あたしは慎重に、言葉を選んで真実を聞き出そうと考えをめぐらせる。しかし、もとより目の前のこの少年に、何かを隠すなんて気は皆無だったのだから、あたしのその努力は、全くの無意味であった。
それどころか彼は、懺悔をしに来たのだ。
「×××さん、俺、ここで彼女を抱きました」
「………」
一瞬「抱く」って、意味がわからずに、首をかしげる。
そして、首の筋肉が伸びきる前に、はたと気が付く。そのまま、硬直して、全身が熱くなった。あんまりびっくりして、ショックで噛みしめた唇を、そのまま噛み切ってしまうところだった。
あたしの動揺に気付かなかったはずは無いのに、少年はそのまま話し出す。
「去年の夏にご両親が小旅行、あなたが剣道部の合宿なのをいいことに、お邪魔しました。たしか、七月の二十一日か、二十二日だったと思います…。

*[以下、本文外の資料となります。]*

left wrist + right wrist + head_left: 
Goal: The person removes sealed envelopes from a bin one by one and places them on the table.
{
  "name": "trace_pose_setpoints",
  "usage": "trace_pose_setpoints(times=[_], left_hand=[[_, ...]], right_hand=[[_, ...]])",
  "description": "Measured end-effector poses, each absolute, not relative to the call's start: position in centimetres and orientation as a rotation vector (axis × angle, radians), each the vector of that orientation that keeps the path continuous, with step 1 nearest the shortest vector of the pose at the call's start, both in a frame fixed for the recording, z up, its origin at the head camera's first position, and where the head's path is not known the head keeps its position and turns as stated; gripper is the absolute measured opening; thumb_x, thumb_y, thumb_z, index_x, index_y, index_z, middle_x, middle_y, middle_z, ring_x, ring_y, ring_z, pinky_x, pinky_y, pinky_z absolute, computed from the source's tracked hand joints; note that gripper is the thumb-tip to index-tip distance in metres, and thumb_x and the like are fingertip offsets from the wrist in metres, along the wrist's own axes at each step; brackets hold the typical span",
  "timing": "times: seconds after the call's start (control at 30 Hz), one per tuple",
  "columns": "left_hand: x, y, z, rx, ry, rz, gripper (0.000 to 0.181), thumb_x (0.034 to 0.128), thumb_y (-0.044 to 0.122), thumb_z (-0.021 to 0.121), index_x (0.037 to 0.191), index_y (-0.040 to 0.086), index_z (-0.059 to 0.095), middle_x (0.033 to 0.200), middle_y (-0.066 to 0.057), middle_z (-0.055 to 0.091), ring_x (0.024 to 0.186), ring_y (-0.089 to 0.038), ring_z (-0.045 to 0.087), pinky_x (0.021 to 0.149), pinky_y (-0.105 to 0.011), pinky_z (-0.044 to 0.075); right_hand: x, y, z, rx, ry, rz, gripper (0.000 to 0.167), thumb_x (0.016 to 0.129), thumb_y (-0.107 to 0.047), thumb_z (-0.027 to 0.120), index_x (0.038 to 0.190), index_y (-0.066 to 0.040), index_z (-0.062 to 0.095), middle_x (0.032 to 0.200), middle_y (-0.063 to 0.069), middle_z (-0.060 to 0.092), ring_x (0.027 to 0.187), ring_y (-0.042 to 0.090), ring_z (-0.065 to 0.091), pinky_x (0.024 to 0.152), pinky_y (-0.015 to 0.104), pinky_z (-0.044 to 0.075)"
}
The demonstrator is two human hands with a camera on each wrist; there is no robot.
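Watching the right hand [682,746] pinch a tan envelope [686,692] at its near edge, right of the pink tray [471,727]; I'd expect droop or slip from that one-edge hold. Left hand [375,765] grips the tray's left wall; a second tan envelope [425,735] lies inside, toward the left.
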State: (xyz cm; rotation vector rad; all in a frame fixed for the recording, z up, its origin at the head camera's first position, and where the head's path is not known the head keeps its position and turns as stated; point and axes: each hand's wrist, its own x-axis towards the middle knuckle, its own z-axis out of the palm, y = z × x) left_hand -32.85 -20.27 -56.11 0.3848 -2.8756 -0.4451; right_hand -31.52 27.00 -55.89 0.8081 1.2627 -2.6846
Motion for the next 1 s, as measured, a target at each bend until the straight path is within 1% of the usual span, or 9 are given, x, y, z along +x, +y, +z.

その節は、大変申し訳ないことをしました。彼女にも、嘘を付かせてしまった…」
「そう」
あたしは、ごくりと唾を飲み込む。一年近くまえに、×××はこの家でセックスを…。本人の口から語られると、なんだか…。
「あの時はまだ、ああいう、ああいうコトを…」
淡淡と話していた少年が、わずかにはにかむ。目をそらし、言葉を躊躇いによって結びつけたままでいる。

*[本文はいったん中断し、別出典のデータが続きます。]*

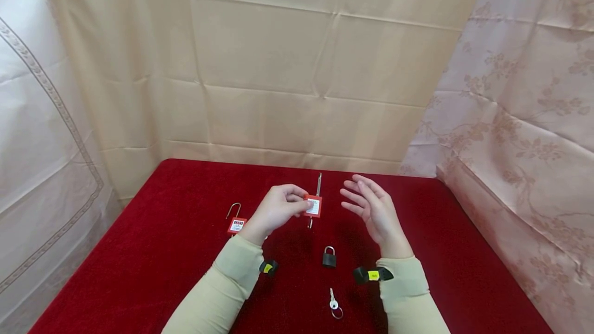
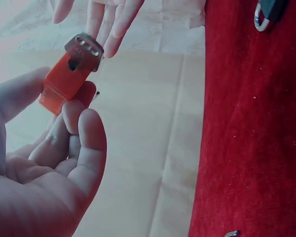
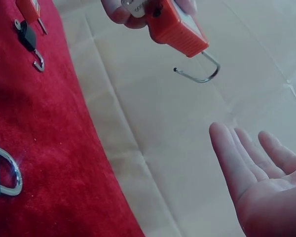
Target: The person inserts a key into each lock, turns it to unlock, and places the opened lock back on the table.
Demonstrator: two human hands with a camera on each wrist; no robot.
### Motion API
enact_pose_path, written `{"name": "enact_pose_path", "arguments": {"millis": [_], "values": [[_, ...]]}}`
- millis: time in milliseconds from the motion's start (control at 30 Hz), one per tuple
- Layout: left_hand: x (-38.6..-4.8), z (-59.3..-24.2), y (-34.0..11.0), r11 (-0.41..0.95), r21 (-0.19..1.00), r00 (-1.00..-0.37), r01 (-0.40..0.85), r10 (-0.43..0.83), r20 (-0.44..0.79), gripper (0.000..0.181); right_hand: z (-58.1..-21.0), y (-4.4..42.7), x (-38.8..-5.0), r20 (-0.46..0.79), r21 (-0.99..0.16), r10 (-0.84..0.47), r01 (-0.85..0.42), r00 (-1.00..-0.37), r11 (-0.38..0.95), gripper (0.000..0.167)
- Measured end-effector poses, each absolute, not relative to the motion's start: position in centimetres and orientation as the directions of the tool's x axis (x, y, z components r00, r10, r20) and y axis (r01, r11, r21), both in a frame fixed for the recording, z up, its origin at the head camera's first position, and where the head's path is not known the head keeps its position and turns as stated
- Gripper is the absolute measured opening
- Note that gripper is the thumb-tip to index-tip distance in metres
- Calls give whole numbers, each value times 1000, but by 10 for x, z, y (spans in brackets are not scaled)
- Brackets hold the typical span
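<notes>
My left hand (image 1: 278, 207) pinches a red padlock (image 1: 313, 206) with a white label, held up above the table. Its long metal shackle (image 3: 207, 74) is unlatched, with one end free. A silver key (image 3: 134, 7) sits at the padlock's opposite end, partly covered by fingers in the right wrist view. To the right of the padlock, my right hand (image 1: 376, 213) is raised with its fingers spread and nothing in them. A black padlock (image 1: 329, 259) with its shackle closed lies on the table below and between the hands.
A red cloth (image 1: 185, 272) covers the table. Keys on a ring (image 1: 333, 303) lie near the front. Another red padlock (image 1: 236, 225), its shackle unlatched, is left of my left wrist. Beside it lies a second black padlock (image 3: 27, 35), unlatched. Curtains (image 1: 260, 66) hang around the table.
</notes>
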State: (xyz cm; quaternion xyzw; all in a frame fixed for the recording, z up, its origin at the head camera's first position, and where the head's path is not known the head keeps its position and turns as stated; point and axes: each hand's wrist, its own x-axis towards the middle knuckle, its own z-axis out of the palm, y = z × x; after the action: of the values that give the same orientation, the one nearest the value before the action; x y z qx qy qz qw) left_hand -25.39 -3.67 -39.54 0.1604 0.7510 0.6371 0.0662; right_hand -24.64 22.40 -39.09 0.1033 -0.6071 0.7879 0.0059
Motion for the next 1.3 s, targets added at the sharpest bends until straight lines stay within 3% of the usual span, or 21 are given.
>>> {"name": "enact_pose_path", "arguments": {"millis": [333,900,1300], "values": [[-255,-406,-27,220,970,-965,102,258,42,24,-400,221,-251,63,-972,-174,-21,-983,-234,60],[-262,-430,-17,378,924,-978,49,207,-33,23,-422,222,-261,-66,-970,-269,125,-961,-209,57],[-269,-436,-19,378,926,-977,-11,193,-90,23,-436,220,-269,-124,-980,-278,162,-953,-119,53]]}}
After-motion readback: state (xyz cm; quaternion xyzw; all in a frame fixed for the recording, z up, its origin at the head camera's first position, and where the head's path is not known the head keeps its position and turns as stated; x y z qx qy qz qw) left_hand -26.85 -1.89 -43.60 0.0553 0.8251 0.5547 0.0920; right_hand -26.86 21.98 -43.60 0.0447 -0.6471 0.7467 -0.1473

そこで、あたしは気付いたのだが、×××が死んだことを思うと人は悲しむのに、死んだ彼女のことを思い出す人は、いつも穏やかなんだ。お父さんも、お母さんも、あたしでさえも。懐かしがってそうなる時もあるのだけれど、普通に、生きている人のことを話すのと、寸分たがわぬ表情をする。
「特別なことだと思っていまして、好奇心から手を出したんです。でも、違ったんですね。×××のこと、もっと好きになったけど、でもそれだけで。別に、他には何も変化をもたらさなかった…。何かが、劇的に変わると思っていたけど、何もなかったんです。×××を抱くってコトは、普通のことだった。好きな人に触るのは、普通のことだった。キスも、手を繋ぐのも、愛撫も…。何も変わらないで続く、日常的なことでした。子供の俺がそう感じるんだから、人間の…動物としてってゆうか、本能ってゆうかみたいなものなんでしょうね」
「あたしには、解らないわ」
少年は、畳の染みを撫でた。茶色い、親指ぐらいの大きさの染み。
なにか、嫌な予感がした。
「そんな染み、あったかしら?」
「ごめんなさい。でも、去年からありますよ。その、これは…血です…ね。汚しちゃって…。焦りましたよ、畳、汚しちゃったから…」
やっぱり。なんで血が出るのかはわからないけれど、生理現象のイメェジがら、なんとなく彼女の汚物だろうと想像がついた。ひどく大人びた顔で、何度も茶色い染みをなぞる。とても、エロティックな手つき。
「あたりまえのこと、もうできないんです」
陰鬱に、かえるが鳴くような声で、彼は言った。